By that time, she had litte hope her son was alive, but still entertained the thought that he might be wandering around somewhere with amnesia.
As time passed and her belief he might be alive faded, she kept in close contact with the family of former Flathead County Sheriff Chuck Rhodes through the late ’90s in hopes that someone might find Partlow’s body.
At one point, she wrote to the TV show “Unsolved Mysteries” seeking help.
And for decades she called the phone number for a Kalispell-based attorney for help securing a death certificate.
“I tried and tried and tried,” McCrea said.
Then, in spring 2016, she got the phone number for someone who had the right connections to help her: Duana DeReu, a deputy clerk at the Flathead County Clerk and Recorder’s Office.
DeReu said McCrea first got in touch with her about a year and a half ago.
“I wasn’t quite sure what I needed to do. It was always in the back of my mind,” DeReu said. And “Naomi kept finding me,” DeReu said, despite stints at different Flathead County offices.
Attorneys DeReu knew were willing to pitch in to help, but no one agreed to spearhead the legal effort – until Kim Christopherson showed up at the clerk’s office one day.
“She said, ‘I don’t know why I always get all of these convoluted cases,’ ” DeReu remembered. “And I said, ‘I’ve got one for you.’ ”
Many of those convoluted cases involved complicated real estate dealings where previous property owners had died and Christopherson had to build an argument based on inferences and circumstantial evidence.
“It seemed like that was probably what we would have to do in” Partlow’s case, Christopherson said.
Once the process began, it took a matter of weeks to complete.
The first step was to petition the court to direct the county coroner to request a death certificate. A judge agreed to do so almost immediately.

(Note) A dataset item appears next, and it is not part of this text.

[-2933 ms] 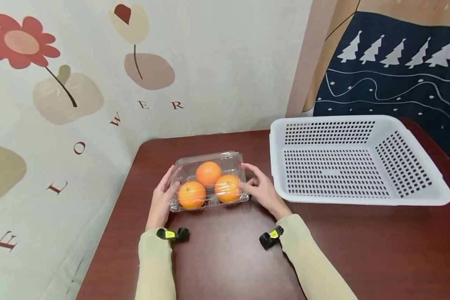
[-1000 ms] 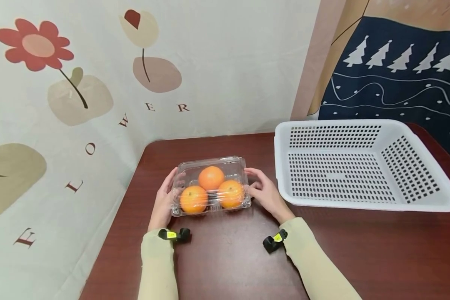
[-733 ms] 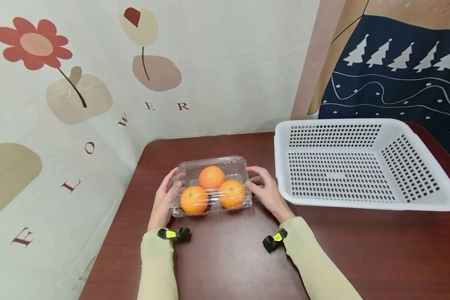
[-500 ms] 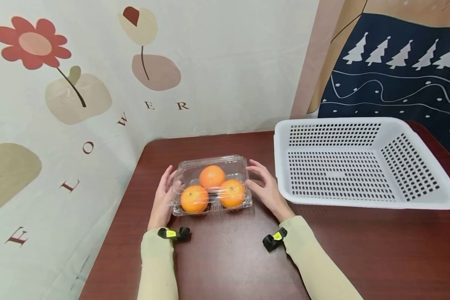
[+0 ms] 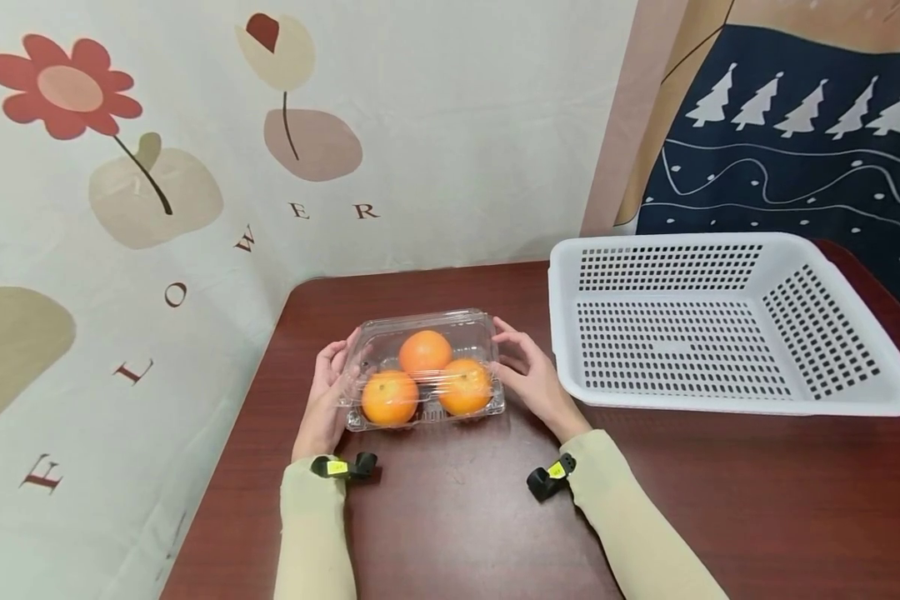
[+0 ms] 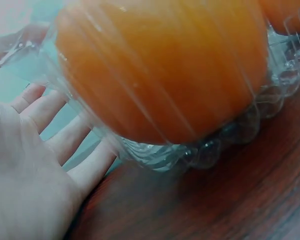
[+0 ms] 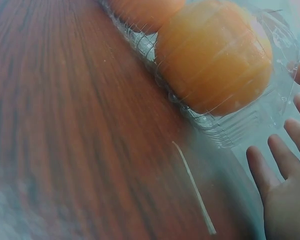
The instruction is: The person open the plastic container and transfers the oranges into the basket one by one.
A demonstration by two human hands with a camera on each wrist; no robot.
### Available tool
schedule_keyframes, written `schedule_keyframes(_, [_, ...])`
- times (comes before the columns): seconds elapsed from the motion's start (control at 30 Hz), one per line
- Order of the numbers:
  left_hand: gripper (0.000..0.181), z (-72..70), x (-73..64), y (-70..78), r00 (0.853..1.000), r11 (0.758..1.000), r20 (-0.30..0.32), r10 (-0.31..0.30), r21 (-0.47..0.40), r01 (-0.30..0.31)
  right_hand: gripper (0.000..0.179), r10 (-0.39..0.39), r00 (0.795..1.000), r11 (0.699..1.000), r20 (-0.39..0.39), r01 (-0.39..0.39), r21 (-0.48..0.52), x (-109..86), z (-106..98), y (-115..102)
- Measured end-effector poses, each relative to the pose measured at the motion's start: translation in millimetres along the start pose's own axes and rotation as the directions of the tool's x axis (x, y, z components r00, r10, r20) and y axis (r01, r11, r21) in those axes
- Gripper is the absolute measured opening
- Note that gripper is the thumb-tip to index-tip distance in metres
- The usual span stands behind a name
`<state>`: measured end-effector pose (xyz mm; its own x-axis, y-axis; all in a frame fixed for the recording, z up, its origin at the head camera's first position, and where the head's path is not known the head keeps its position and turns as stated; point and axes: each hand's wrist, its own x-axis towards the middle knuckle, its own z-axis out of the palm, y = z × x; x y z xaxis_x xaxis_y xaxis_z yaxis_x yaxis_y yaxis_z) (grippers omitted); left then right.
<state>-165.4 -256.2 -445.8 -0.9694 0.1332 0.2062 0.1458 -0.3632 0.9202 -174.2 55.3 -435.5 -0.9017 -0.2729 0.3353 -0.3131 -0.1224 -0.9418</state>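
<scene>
Here, two hands (image 5: 322, 408) (image 5: 537, 387), fingers (image 6: 72, 137) (image 7: 284, 156) spread apart, flank one clear box (image 5: 432, 412) holding three oranges (image 5: 425, 354) (image 5: 390, 398) (image 5: 465, 387).

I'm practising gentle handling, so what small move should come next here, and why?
I'd probably ease the clear lid upward evenly from both ends. It covers three oranges, so they can't be taken straight out, and the left grip and right grip are already at opposite ends of the box.
</scene>
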Motion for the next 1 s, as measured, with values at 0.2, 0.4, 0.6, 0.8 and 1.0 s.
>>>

Then the county coroner signed off, and Partlow’s information was sent to the Montana Office of Vital Records to create his death certificate.
“It was something she needed for the ever-elusive ‘closure,’ ” Christopherson said. “God puts us here to help people when we can. It was an opportunity for me to do that.”
Christopherson added, “Sometimes it’s just a matter of helping people be heard.”
DeReu was already planning to drive to Spokane a few weeks ago and decided to surprised McCrea with the death certificate on Nov. 23. She reached out to Tim Partlow so he could be there, too.
It was “a relief,” McCrea said. “It gave me closure finally.”
DeReu credits the many people who rallied around to help McCrea and McCrea’s own persistence for bringing about a resolution to the disappearance.
“It was kind of bittersweet because you’re giving a death certificate to someone, but she was happy to get it,” DeReu said.
“I don’t know why I’m smiling,” McCrea said a week after she received the death certificate. “It’s supposed to be sad.”
After Partlow disappeared, McCrea went to Tekoa Mountain to watch hang gliding for the first time, experiencing a piece of what her son was so passionate about.
“I thought it was amazing how they could do that,” McCrea said. “Beautiful.”
In a poem McCrea wrote, she wonders if Partlow earned angel’s wings after his death.
“I go to church every Sunday praying for him that they’ll find his remains someday,” she said sitting in her chair, clutching his album. “But I’ll see him in heaven. I have hope there.”